Militants will continue to try to evade US border security measures and place operatives inside the mainland to carry out attacks, the 38-page assessment said. It also said that they may pose as refugees or asylum seekers or try to exploit foreign travel channels such as the visa waiver program, which allows citizens of 34 countries to enter the US without visas.
Long waits for immigration and more restrictive European refugee and asylum programs will cause more foreigners to try to enter the US illegally. Increasing numbers of Iraqis are expected to migrate to the US in the next five years; and refugees from Somalia and Sudan could increase because of conflicts in those countries, the assessment said.
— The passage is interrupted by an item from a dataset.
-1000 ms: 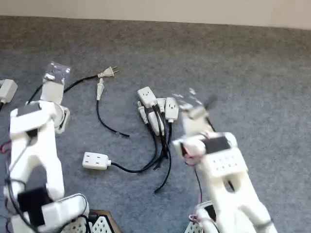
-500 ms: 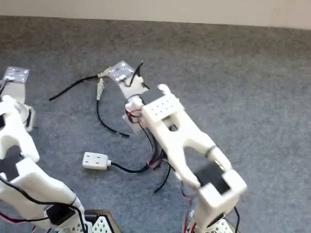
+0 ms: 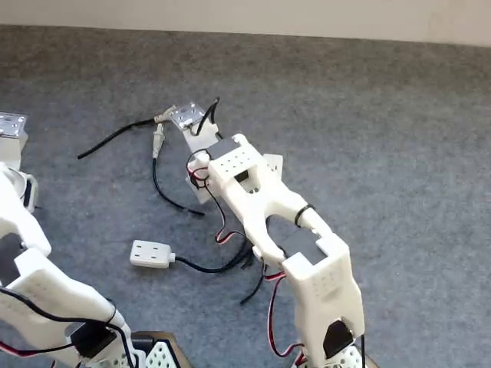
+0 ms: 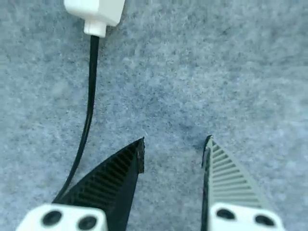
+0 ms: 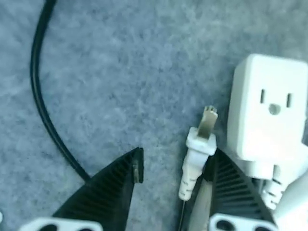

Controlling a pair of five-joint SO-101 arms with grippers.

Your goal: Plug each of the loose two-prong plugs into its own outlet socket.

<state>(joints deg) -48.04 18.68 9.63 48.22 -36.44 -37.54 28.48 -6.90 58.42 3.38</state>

Because there is a proposed cap of 12,000 refugees from Africa, officials expect more will try to enter the US illegally as well.
Officials predicted the same scenario for refugees from Afghanistan, Bangladesh and Pakistan.
Intelligence officials predicted the pool of radical Islamists within the US would increase over the next five years partly because of the ease of online recruiting means.
Officials foresaw “a wave of young, self-identified Muslim ‘terrorist wannabes’ who aspire to carry out violent acts.”
The US has already seen some examples of these homegrown militants. Recently five Muslim immigrants were convicted of plotting to massacre US soldiers at Fort Dix in a case the government said demonstrated its post-Sept. 11 determination to stop terrorist attacks in the planning stages.